Arabic daily newspaper in Mandatory Palestine (1935–1937)

Al Liwaa (اللواء) was a daily newspaper which was published in Jerusalem, Mandatory Palestine, from 1935 to 1939. It supported the Al Husayni family of Palestine. It was one of the six leading newspapers in the Mandatory Palestine during the 1930s.

==History and profile==
Al Liwaa was founded in Jerusalem in 1935, and its first issue appeared on 2 December 1935. Jamal al-Husayni was its publisher who was the leader of the Palestine Arab Party. Khalid al-Farakh managed the paper. It was edited by Emil Ghuri and George Salah al-Khoury. Othman Qassim, and Mahmud Chirqas also served as editors of the paper which featured both local and international news.

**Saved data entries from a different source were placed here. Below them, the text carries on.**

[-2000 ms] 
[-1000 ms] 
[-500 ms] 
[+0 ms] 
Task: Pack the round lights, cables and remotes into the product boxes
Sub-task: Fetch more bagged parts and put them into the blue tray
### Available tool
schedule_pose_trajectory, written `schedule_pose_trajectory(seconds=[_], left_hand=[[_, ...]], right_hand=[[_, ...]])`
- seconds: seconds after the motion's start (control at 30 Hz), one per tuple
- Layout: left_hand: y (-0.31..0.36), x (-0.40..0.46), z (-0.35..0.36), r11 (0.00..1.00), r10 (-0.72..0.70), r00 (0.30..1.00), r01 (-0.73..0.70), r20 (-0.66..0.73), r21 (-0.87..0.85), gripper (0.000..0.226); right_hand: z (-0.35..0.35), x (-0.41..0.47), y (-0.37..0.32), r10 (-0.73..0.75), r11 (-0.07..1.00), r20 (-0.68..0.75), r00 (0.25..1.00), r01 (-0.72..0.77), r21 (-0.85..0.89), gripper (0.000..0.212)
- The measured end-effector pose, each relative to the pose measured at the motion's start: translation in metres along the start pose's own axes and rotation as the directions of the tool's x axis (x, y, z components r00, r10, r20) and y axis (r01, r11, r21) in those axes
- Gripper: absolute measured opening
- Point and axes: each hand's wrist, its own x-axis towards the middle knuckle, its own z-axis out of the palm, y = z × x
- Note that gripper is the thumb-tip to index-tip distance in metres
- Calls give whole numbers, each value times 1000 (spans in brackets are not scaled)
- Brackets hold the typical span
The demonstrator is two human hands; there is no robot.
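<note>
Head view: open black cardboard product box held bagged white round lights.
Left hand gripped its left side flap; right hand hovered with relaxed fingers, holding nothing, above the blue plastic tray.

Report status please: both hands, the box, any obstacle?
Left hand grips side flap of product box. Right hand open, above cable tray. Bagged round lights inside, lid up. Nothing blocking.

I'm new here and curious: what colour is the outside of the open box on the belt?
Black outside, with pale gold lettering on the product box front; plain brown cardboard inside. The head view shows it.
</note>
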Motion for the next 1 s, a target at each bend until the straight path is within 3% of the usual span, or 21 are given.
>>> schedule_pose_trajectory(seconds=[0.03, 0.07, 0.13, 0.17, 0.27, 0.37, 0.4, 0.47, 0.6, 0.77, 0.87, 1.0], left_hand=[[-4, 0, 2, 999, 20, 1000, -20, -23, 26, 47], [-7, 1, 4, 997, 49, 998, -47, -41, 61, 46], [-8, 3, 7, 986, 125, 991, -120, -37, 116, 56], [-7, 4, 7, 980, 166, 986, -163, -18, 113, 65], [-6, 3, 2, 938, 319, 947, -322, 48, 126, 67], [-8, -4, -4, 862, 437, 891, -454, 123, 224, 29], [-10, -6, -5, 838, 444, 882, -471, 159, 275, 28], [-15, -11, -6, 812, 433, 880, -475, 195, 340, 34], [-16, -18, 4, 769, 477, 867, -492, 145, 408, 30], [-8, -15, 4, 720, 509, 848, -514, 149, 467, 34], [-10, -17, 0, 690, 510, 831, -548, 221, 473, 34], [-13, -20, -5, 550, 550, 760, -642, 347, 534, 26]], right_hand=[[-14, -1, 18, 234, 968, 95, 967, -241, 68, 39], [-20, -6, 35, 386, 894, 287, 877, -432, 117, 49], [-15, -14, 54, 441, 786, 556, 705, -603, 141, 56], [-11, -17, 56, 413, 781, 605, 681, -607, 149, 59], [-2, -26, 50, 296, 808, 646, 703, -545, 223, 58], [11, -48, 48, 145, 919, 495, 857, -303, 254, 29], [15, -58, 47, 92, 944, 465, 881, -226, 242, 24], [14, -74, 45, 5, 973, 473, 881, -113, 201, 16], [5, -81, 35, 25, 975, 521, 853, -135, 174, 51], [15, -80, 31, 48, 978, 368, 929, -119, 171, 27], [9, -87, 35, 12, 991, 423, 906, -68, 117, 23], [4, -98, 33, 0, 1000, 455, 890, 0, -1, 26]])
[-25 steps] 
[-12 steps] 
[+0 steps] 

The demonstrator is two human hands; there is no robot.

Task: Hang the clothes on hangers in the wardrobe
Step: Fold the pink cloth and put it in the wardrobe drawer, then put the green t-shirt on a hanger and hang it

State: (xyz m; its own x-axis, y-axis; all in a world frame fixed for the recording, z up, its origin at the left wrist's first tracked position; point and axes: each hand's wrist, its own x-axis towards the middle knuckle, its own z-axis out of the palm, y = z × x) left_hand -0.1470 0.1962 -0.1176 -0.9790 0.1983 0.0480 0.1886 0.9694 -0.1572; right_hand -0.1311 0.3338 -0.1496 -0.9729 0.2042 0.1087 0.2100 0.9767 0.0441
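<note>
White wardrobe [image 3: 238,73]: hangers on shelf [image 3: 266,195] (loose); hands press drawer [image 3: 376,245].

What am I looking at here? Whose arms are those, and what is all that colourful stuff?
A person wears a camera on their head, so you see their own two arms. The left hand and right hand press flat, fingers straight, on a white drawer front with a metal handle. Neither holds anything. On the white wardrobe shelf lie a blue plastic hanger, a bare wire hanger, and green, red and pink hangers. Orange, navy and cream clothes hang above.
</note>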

Al Liwaa was mostly read in cities and was not popular among rural Palestinians. It was financed by the Supreme Muslim Council. The paper adopted a nationalistic political stance and was close to the Palestine Arab Party. Therefore, it was among the supporters of the Al Husayni family and was a fierce critic of the British rulers whom it blamed for the sale of lands to the Jewish migrants.

Al Liwaa sold nearly 3,000–4,000 copies in 1936. It was banned by the British authorities in 1937 for a long period due to the "publication of matter likely to endanger public peace." The paper folded in 1939.

Some issues of Al Liwaa are archived by the National Library of Israel.